Mas, outro ponto de vista, não menos interessante, foi o facto das crianças associarem este direito ao facto de se reunirem para decidirem por exemplo as regras dos seus jogos.

“Quando nós jogamos às apanhadas, nós todos devemos decidir quem é apanhar.” (Beatriz, 7 anos)

“Quando jogamos à bola, na equipa nós devemos falar para ver qual o que vai à baliza.” (Ricardo, 8anos)

Ao longo dos nossos encontros, percebemos o valor da pertença destas crianças a determinados grupos de brincadeira, como o grupo das apanhadas, o grupo do berlinde, o grupo do futebol e para além da brincadeira, da diversão, do convívio, neste contexto, as crianças começaram cada vez mais a frisar os seus direitos e deveres enquanto elementos desses grupos. Este aspecto leva-nos a concluir, que cada vez mais, os seus espaços e tempos de brincadeira são efectivamente tempos e espaços de socialização e de sociabilidade entre elas e de construção do exercício da cidadania.

Ao longo destas sessões de trabalho foi-nos perceptível o facto das crianças fazerem muitas vezes referência ao (pouco) tempo e espaço de brincadeira, como que fazendo uma reclamação a um direito que lhes é negado durante o seu dia-a-dia. Este aspecto tornou-se ainda mais visível quando começámos a ler os pequenos diários que eles escreveram e quando começaram a fazer os desenhos para a exposição.

Com efeito, as crianças passam a maior parte do seu dia na escola, e a forma como as suas rotinas são organizadas está dependente disso mesmo e isto, inevitavelmente, transforma a escola num espaço de grande regulação.

Os discursos das crianças foram claros quanto à forma como a compartimentação do tempo é feita. As crianças sentem falta de espaços e de tempo para poderem brincar livremente e isso remete-nos para tempos de infância que nada ou quase nada têm de livres e de lazer.

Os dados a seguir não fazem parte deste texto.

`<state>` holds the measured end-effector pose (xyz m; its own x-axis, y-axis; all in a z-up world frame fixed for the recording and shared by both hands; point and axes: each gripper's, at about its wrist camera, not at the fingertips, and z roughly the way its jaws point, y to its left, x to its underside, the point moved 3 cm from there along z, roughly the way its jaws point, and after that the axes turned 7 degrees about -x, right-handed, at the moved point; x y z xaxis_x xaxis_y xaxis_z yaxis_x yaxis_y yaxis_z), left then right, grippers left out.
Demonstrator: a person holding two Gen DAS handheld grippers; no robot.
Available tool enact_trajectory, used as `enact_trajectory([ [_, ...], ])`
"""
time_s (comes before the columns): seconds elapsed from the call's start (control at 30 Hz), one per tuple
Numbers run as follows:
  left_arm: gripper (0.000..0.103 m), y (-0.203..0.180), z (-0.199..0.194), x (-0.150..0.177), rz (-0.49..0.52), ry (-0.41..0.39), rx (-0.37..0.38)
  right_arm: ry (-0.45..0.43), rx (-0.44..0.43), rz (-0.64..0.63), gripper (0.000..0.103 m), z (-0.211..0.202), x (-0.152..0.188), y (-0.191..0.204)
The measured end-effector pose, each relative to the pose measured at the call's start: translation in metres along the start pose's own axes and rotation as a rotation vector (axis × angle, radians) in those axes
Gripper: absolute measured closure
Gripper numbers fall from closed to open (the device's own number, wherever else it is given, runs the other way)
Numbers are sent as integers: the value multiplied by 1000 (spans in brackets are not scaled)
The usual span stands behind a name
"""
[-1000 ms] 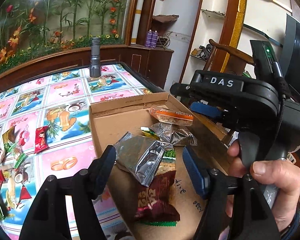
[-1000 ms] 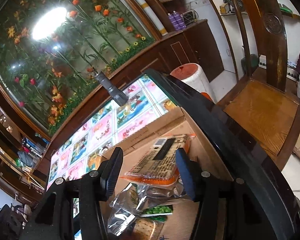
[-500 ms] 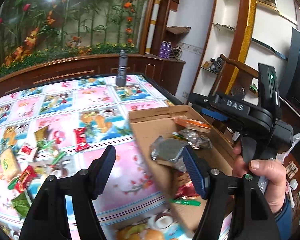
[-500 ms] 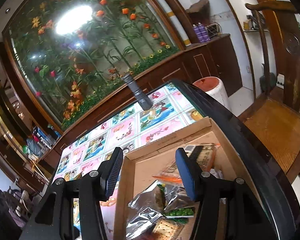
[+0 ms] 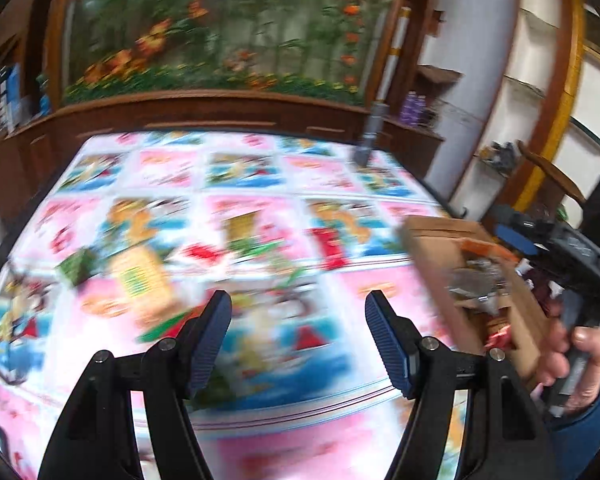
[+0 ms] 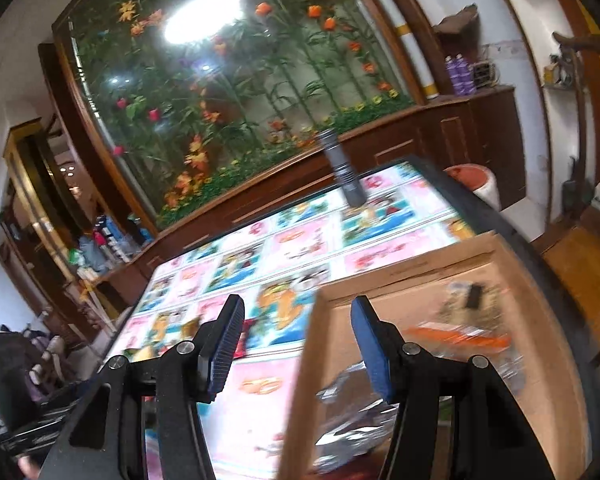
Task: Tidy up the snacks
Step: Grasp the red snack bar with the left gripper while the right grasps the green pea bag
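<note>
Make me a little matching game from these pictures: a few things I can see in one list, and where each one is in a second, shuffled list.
Things:
1. grey flashlight
2. silver foil packet
3. yellow snack pack
4. left gripper

Places:
a. lying in the cardboard box
b. over the patterned tablecloth, jaws open with nothing between them
c. standing upright at the table's far end
d. lying loose on the tablecloth, outside the box

Pairs: 1-c, 2-a, 3-d, 4-b
</note>
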<state>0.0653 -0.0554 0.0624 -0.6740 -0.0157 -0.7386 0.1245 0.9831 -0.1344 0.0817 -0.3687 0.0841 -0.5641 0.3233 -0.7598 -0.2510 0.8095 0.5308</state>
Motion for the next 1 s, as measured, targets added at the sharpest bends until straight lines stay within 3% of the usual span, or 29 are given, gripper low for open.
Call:
enact_trajectory([
  [0.2, 35, 88, 6, 11, -151, 64, -55, 216, -141, 0, 43, 48, 34, 59],
  [0.3, 38, 107, 13, 20, -188, 86, -56, 345, -168, 49, 43, 84, 64, 80],
  [0.5, 41, 117, 14, 21, -221, 82, -49, 513, -248, -68, 43, 136, 113, 142],
  [0.6, 41, 122, 7, 17, -218, 46, -79, 552, -228, -112, 43, 158, 127, 163],
  [0.67, 41, 126, 4, 16, -236, 37, -76, 570, -171, -206, 42, 171, 139, 177],
  [0.73, 41, 127, 4, 15, -244, 38, -66, 596, -171, -263, 41, 178, 150, 188],
  [0.87, 41, 121, 2, 14, -212, 28, -75, 585, -99, -395, 41, 181, 166, 205],
  [0.93, 41, 117, 1, 14, -192, 19, -85, 589, -48, -444, 55, 184, 173, 208],
  [1.0, 41, 116, 2, 14, -186, 20, -87, 586, -64, -474, 56, 184, 174, 211],
])
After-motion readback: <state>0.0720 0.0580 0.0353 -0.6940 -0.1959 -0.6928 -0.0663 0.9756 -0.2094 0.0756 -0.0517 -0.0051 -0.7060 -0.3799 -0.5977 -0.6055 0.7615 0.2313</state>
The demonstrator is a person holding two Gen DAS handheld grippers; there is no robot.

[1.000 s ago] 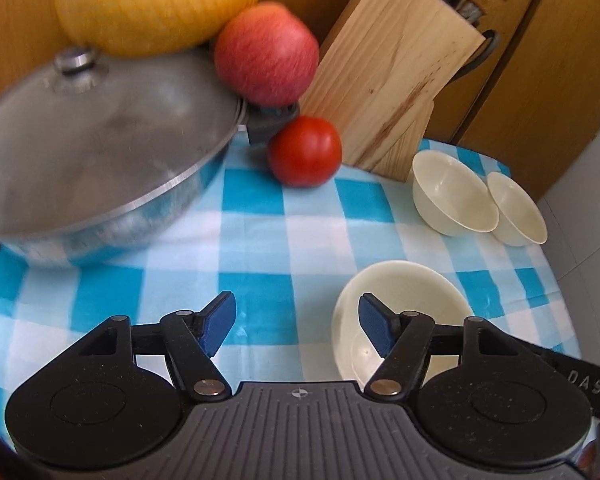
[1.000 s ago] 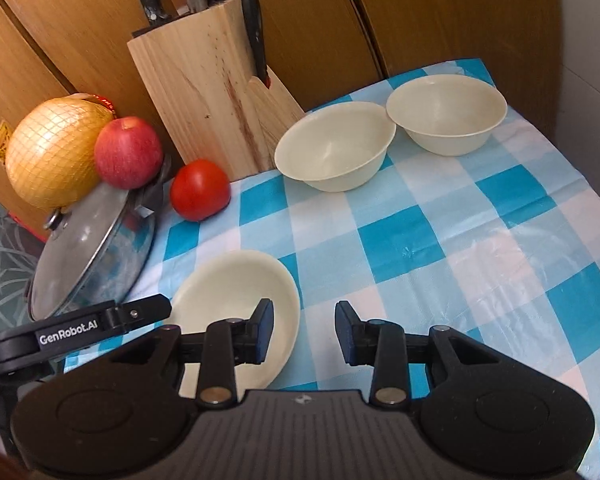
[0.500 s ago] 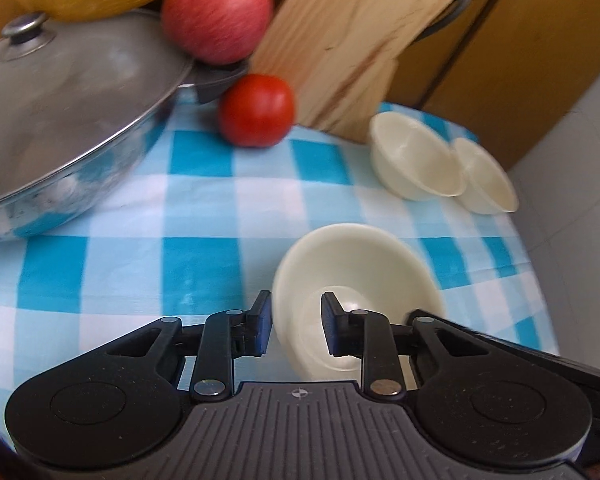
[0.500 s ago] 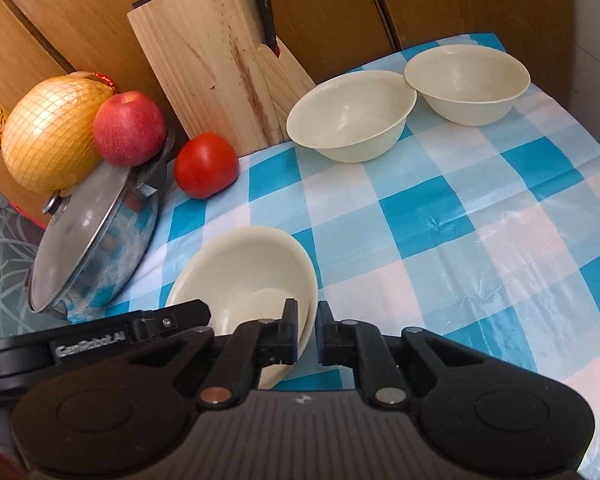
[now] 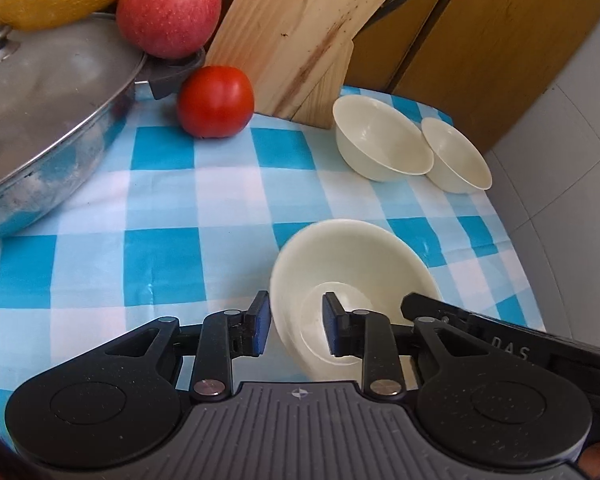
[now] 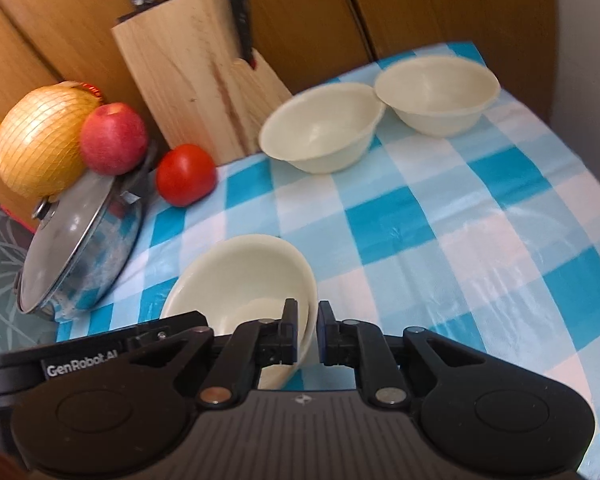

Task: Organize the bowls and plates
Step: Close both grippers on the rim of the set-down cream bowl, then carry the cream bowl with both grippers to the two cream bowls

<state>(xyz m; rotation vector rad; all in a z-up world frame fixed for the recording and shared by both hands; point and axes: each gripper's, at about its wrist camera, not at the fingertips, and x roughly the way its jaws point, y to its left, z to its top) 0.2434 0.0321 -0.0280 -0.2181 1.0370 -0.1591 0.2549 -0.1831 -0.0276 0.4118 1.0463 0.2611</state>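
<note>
A cream bowl (image 5: 352, 264) is tilted above the checked cloth, also in the right wrist view (image 6: 244, 276). My right gripper (image 6: 305, 334) is shut on its right rim. My left gripper (image 5: 294, 328) straddles the bowl's left rim, jaws partly apart, one pad (image 5: 332, 320) inside the bowl and one pad (image 5: 260, 320) outside, not pressing. Two more cream bowls (image 5: 380, 140) (image 5: 456, 156) stand side by side at the back right, also in the right wrist view (image 6: 320, 136) (image 6: 436, 92).
A lidded steel pan (image 5: 40, 120) is at the left with an apple (image 5: 168, 4) and a netted pomelo (image 6: 40, 140) on it. A tomato (image 5: 216, 100) and a wooden knife block (image 5: 300, 36) stand behind. The table edge (image 5: 516, 240) runs along the right.
My left gripper's jaws have opened somewhat from the bowl's rim. My right gripper stays clamped on the bowl and has lifted and tilted it.
</note>
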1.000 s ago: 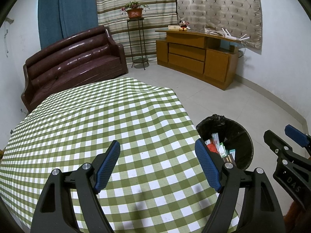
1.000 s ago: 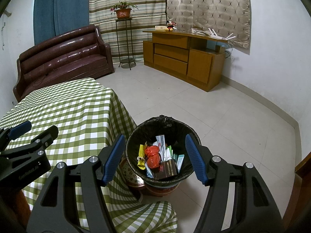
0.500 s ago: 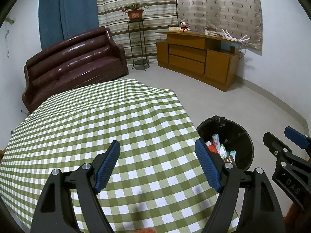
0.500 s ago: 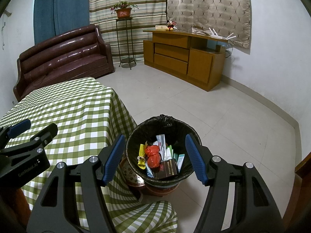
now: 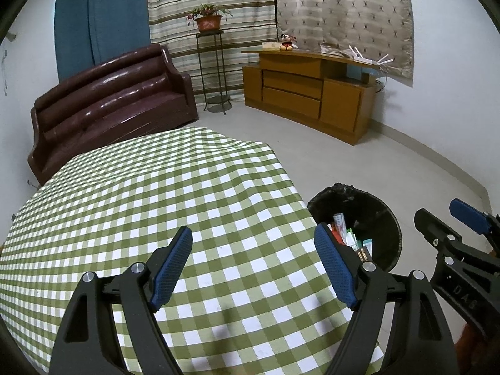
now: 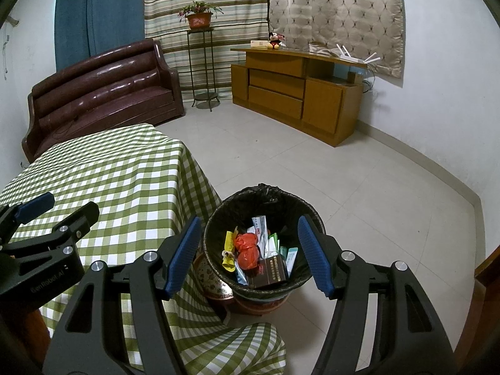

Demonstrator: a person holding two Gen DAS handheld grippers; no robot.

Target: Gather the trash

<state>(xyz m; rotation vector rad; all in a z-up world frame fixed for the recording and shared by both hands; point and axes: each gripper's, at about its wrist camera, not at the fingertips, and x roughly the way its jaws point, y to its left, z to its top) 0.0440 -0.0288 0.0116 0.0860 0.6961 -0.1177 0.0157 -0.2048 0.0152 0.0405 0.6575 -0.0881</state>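
Now | left gripper (image 5: 253,247) wide, empty, over checked table (image 5: 156,193) | right gripper (image 6: 248,237) wide, empty, above trash bin (image 6: 265,197)

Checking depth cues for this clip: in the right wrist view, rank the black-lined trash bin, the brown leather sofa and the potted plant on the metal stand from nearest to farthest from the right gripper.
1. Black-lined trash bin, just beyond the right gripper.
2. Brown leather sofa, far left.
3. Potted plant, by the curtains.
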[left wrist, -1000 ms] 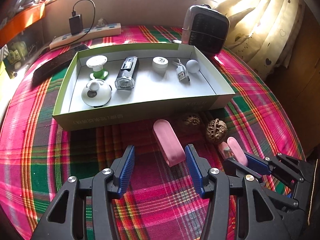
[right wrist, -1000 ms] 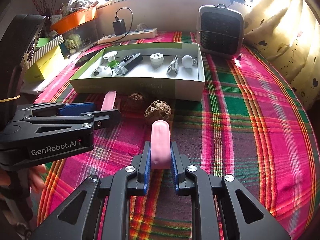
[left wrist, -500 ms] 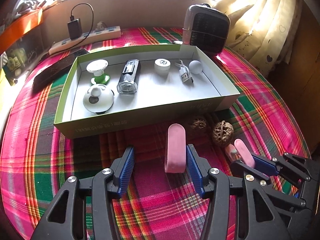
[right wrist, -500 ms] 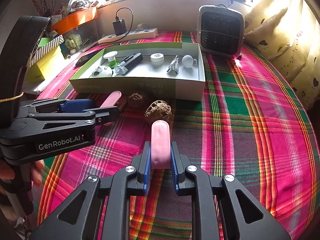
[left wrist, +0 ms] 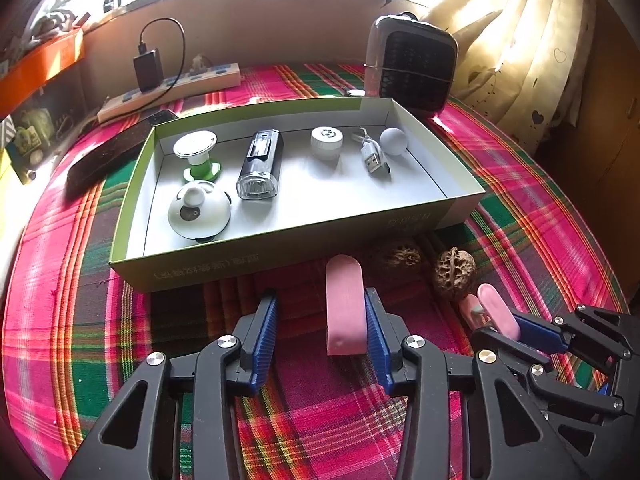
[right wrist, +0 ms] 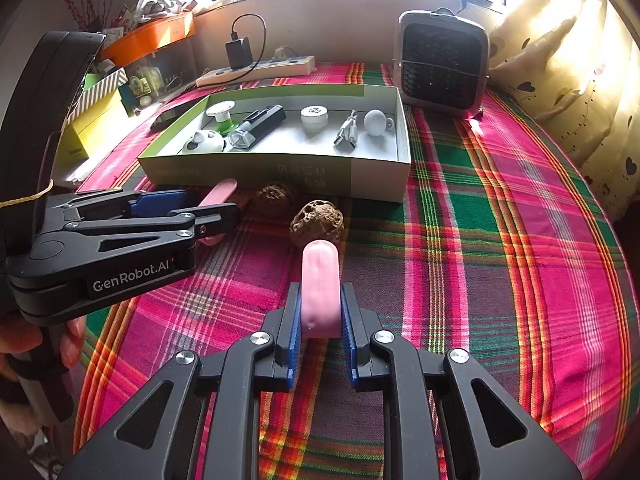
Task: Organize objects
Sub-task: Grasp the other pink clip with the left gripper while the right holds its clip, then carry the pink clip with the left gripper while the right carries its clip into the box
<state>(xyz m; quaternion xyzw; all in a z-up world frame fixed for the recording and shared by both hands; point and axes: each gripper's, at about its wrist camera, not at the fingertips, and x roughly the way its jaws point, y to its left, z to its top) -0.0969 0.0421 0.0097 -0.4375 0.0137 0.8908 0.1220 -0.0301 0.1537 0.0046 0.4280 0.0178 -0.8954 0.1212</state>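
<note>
While closing round a pink piece (left wrist: 345, 308), left hand-held gripper (left wrist: 320, 330) angled downward.

Premises present as a lived-in domestic room, not a commercial or laboratory space; a plaid cloth (right wrist: 500, 240) in pink, green and red covers the work surface; cream curtains (left wrist: 520, 48) printed with small hearts hang at a sunlit window; a small fan heater (right wrist: 442, 64) stands at the back; a power strip (left wrist: 172, 88) with a charger plugged in lies along the wall; an orange tray (right wrist: 148, 38) of household clutter occupies the left sill.
</note>
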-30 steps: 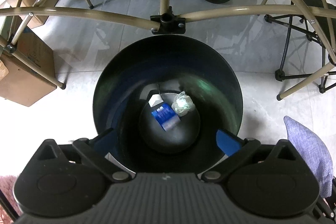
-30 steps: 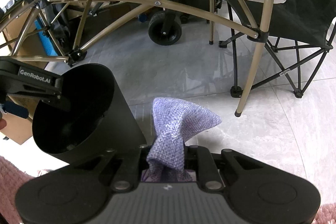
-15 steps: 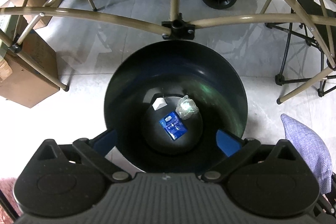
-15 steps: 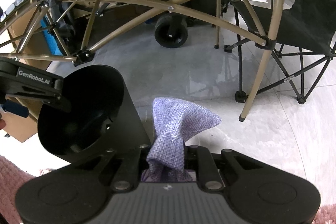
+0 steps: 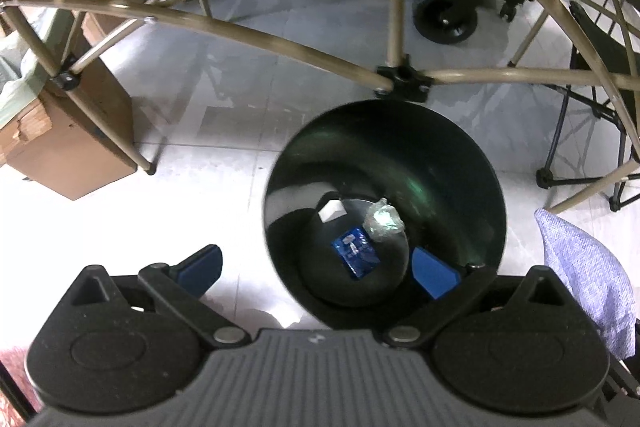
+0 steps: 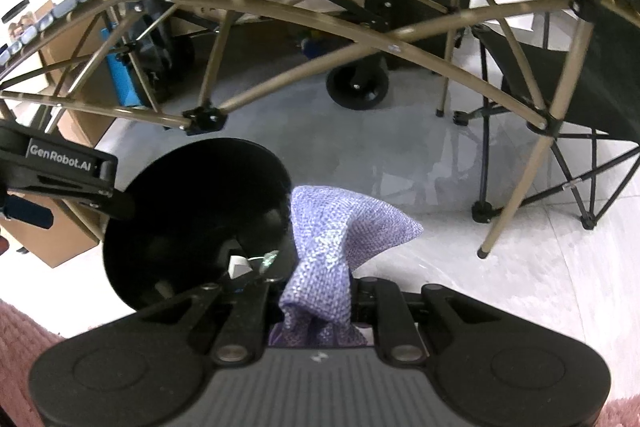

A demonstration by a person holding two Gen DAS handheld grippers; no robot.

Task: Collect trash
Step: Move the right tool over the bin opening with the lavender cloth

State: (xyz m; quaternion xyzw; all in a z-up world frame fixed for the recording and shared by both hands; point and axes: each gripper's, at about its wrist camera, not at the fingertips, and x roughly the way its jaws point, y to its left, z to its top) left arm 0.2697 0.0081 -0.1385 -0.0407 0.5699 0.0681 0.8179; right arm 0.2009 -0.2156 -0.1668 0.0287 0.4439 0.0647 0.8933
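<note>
Just left of my right gripper (image 6: 316, 301), clamped on the purple cloth (image 6: 336, 227), stands the black bin (image 6: 192, 187); my left gripper (image 5: 316, 267) gapes, its right finger hiding part of the bin's rim.

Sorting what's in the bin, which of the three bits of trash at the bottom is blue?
The flat blue packet; the small piece is white, the crumpled wrapper clear.

A round black bin (image 5: 384, 155) stands open on the pale tiled floor, beside a folding table's leg joint. At its bottom lie a blue packet (image 5: 357, 254), a crumpled clear wrapper (image 5: 383, 219) and a small white scrap (image 5: 332, 211), close together. A lilac knitted cloth (image 6: 332, 239), bunched and pinched at its lower end, stands upright just right of the bin.
</note>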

“Gostaria de ter mais intervalos.” (Maria, 7 anos)

“Temos direito a divertimo-nos” , “Temos direito a brincar.” (Joana, 7 anos) “Eu gostaria que a escola tivesse mais espaço.” (Alberto, 7 anos)

De acordo com a opinião de Fernandes (2005), decorre destas representações o controlo social que é exercido sobre as crianças, de uma forma mais ou menos implícita, mas, de alguma maneira, sempre presente, através do enquadramento destas em locais fechados, vigiados e que convergem para a ideia que Zinneckler (1995) citado por Fernandes (2005) defende de “domesticação da infância”. Esta é, também, uma teoria que tem vindo a ser desenvolvida e defendida nas últimas décadas por autores como Ariés (1962) que defendia que na modernidade o confinamento das crianças começa quando elas entram na escola.